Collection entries

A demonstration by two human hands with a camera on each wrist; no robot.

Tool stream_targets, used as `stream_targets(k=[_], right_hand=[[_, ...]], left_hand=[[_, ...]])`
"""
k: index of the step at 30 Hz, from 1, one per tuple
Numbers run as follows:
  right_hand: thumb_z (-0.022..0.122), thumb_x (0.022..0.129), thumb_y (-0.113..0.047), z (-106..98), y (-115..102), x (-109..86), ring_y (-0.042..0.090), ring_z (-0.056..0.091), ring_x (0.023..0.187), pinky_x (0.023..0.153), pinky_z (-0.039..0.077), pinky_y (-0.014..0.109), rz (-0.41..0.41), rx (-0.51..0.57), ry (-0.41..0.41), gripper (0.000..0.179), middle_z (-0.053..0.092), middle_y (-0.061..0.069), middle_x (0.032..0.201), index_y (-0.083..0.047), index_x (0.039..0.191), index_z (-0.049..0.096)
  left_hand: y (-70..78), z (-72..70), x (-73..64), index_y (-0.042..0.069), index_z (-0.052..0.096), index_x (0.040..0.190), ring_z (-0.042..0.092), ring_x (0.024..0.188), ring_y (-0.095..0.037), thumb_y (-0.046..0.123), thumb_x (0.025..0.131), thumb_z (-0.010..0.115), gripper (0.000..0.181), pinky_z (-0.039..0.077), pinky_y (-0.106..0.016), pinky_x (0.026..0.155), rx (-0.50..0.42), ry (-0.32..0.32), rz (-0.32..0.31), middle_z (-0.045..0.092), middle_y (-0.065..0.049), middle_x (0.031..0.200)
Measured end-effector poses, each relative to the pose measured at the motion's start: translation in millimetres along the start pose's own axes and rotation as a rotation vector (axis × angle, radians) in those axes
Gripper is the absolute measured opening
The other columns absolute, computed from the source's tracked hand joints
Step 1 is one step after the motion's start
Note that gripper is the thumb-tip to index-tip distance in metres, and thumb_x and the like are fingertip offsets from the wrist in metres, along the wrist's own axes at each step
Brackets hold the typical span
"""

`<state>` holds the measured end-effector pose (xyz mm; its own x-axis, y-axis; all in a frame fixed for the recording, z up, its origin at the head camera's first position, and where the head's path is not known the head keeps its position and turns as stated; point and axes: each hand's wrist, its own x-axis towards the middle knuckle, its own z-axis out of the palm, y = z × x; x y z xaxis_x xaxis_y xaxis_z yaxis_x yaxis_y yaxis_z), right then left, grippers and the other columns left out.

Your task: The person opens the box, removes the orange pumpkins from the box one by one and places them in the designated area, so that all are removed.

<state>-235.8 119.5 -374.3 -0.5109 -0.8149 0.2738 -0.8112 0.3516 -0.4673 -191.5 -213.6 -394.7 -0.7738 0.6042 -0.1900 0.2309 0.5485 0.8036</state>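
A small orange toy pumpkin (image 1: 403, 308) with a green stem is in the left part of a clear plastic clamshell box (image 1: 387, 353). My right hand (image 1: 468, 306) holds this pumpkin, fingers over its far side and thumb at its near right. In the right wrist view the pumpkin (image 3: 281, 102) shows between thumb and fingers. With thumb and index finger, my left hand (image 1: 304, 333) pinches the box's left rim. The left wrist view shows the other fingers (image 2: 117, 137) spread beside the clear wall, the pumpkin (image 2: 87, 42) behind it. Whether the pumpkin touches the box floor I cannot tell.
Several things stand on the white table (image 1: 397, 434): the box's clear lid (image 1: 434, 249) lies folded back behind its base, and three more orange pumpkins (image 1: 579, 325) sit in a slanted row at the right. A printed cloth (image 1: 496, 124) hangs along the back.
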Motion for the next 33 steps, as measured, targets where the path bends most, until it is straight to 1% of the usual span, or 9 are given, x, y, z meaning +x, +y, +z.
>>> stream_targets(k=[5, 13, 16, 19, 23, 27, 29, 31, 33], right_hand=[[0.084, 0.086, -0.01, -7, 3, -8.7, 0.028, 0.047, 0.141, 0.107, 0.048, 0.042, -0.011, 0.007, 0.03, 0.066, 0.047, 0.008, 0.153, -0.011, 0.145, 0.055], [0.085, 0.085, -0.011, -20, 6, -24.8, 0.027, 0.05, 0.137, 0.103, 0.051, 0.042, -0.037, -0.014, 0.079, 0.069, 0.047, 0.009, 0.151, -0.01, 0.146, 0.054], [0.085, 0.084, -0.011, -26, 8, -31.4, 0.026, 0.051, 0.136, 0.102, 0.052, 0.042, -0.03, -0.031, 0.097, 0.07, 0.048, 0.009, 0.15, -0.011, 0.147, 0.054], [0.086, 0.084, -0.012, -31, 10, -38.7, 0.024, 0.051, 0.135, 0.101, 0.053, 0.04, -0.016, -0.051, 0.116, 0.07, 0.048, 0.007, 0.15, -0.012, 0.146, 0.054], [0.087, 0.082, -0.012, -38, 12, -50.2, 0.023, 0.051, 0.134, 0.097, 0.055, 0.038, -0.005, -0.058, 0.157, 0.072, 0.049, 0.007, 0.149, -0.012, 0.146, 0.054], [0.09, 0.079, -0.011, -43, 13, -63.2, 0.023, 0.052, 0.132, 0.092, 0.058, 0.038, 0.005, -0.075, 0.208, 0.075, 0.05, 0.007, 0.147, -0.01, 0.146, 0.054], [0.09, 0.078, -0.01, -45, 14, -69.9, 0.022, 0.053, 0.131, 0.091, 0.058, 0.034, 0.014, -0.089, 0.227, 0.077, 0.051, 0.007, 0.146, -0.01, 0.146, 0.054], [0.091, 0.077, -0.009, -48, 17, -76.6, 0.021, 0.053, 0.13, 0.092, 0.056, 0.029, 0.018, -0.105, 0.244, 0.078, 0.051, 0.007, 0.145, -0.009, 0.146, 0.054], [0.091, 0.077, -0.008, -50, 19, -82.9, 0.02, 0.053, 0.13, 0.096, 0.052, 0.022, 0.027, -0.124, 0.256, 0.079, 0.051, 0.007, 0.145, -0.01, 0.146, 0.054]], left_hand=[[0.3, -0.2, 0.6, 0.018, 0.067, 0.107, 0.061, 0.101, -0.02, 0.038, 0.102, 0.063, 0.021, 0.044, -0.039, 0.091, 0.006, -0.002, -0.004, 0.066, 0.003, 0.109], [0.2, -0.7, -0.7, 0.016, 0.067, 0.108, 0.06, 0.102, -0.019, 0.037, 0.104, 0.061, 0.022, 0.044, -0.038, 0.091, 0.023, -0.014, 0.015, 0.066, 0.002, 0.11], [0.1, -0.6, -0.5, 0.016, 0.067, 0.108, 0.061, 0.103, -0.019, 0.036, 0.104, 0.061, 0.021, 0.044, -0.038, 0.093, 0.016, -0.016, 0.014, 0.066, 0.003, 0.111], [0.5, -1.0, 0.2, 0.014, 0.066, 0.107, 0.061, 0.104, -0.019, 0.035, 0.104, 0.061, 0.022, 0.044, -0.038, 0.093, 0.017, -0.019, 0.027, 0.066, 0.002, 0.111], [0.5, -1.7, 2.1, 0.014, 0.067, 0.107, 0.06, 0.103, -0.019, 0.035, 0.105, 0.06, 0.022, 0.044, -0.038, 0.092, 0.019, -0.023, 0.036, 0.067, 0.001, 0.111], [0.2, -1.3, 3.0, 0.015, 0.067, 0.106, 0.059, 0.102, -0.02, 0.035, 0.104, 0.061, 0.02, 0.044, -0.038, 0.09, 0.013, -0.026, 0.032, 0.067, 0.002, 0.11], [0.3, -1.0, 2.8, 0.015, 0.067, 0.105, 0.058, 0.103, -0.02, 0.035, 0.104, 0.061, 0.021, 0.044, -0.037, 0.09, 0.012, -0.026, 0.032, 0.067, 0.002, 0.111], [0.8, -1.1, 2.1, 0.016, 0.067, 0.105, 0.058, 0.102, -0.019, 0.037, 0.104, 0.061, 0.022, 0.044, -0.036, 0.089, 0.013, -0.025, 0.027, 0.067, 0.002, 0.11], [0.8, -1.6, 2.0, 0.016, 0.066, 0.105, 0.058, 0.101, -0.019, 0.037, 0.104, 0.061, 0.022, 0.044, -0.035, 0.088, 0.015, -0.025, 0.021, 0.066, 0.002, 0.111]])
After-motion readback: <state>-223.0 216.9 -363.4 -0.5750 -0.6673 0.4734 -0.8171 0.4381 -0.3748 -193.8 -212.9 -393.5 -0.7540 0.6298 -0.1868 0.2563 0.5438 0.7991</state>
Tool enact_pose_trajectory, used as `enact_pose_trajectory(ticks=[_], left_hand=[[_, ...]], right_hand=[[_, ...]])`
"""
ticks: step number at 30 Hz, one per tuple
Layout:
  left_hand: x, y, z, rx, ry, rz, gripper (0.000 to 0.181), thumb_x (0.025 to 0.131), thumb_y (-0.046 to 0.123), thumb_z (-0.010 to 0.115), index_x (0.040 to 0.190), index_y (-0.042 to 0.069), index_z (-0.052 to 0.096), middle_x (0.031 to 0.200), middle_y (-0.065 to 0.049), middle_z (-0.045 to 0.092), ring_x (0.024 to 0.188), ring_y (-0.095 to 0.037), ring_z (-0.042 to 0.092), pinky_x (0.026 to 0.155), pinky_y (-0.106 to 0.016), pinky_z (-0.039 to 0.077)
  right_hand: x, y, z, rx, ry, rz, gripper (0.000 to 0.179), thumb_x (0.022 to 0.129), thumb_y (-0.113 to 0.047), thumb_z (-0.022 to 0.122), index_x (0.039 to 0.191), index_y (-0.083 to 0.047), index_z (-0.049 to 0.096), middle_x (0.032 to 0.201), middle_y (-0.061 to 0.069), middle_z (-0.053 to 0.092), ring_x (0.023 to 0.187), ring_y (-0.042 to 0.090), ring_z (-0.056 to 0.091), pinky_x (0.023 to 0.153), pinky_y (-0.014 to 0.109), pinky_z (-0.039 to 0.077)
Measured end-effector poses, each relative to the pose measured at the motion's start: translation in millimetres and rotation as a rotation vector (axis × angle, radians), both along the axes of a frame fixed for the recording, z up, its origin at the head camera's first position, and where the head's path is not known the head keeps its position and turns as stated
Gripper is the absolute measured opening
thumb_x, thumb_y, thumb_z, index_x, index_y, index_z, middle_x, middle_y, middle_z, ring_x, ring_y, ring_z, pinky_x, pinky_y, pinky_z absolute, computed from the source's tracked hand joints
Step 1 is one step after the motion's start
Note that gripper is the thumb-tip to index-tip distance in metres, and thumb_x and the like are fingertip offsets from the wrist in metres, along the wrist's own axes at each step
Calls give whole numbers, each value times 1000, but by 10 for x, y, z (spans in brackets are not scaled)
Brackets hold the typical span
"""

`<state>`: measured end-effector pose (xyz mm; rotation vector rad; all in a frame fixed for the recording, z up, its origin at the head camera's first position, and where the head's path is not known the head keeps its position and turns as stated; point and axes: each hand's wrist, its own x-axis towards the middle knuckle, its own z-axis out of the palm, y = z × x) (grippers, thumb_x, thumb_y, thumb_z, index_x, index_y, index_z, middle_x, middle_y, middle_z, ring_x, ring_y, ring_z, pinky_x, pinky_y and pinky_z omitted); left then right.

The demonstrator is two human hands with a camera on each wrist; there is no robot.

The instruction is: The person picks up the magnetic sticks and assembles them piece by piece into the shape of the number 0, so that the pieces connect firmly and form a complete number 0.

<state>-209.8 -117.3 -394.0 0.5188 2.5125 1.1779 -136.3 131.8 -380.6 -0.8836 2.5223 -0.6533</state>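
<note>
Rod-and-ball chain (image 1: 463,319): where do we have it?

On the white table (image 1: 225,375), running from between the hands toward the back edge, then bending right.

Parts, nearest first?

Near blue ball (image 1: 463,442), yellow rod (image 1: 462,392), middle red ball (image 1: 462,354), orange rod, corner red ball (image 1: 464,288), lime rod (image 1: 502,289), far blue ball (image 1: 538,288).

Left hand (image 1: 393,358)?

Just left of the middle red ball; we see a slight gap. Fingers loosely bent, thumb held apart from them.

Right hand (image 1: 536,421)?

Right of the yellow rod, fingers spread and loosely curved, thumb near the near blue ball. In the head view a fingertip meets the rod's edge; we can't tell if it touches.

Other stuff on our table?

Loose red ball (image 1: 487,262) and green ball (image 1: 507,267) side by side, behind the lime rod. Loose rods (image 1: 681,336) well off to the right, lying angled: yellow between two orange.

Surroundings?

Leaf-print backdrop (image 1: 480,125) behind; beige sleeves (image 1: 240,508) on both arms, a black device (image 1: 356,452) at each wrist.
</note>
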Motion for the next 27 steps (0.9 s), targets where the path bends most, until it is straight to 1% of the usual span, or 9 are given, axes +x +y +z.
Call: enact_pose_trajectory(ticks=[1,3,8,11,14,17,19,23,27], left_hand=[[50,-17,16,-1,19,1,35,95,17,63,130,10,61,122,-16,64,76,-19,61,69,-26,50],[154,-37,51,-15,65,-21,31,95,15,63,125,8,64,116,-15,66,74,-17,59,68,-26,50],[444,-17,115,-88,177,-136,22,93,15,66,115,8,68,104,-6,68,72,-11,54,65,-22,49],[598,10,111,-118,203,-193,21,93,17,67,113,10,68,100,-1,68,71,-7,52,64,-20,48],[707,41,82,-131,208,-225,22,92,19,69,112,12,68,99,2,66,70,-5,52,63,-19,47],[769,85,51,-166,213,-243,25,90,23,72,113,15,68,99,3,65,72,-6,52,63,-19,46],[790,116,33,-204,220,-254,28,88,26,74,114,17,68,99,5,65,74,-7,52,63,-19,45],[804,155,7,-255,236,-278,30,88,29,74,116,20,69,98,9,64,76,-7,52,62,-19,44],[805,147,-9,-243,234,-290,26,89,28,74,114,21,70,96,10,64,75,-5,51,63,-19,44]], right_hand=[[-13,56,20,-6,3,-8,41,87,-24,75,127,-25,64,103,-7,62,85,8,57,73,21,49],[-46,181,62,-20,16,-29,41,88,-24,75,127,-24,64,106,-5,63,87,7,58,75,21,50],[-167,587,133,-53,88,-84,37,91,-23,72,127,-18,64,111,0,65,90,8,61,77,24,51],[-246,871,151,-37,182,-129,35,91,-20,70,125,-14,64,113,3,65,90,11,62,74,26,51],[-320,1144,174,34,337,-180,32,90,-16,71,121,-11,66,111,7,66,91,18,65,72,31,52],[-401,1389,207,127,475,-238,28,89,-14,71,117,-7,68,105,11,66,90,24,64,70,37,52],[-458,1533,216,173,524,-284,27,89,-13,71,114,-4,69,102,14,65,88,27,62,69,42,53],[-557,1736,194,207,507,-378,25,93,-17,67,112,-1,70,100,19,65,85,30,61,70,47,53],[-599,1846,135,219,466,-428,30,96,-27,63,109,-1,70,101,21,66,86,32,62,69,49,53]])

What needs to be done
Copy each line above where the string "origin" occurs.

Reply to the exercise
`<state>` holds the measured end-effector pose (xyz mm; its own x-axis, y-axis; all in a frame fixed for the recording, z up, its origin at the head camera's first position, and where the head's path is not known the head keeps its position and turns as stated; point and axes: each hand's wrist, its own x-axis towards the middle knuckle, its own z-axis out of the palm, y = z × x; x y z xaxis_x xaxis_y xaxis_z yaxis_x yaxis_y yaxis_z), right then left, grippers and the other columns left out.
Measured end-effector poses, each relative to the pose measured at the motion's start: translation in millimetres and rotation as a rotation vector (axis × angle, radians), both along the axes of a frame fixed for the recording, z up, its origin at the head camera's first position, and where the head's path is not known the head keeps its position and turns as stated
`<state>`: measured end-effector pose (xyz mm; rotation vector rad; all in a frame fixed for the recording, z up, its origin at the head camera's first position, and where the head's path is not known the head keeps its position and turns as stated; point and axes: each hand's wrist, its own x-axis towards the middle knuckle, its own z-axis out of the palm, y = z × x) (grippers, thumb_x, thumb_y, thumb_z, index_x, index_y, index_z, middle_x, middle_y, middle_z, ring_x, ring_y, ring_z, pinky_x, pinky_y and pinky_z omitted); left then right.

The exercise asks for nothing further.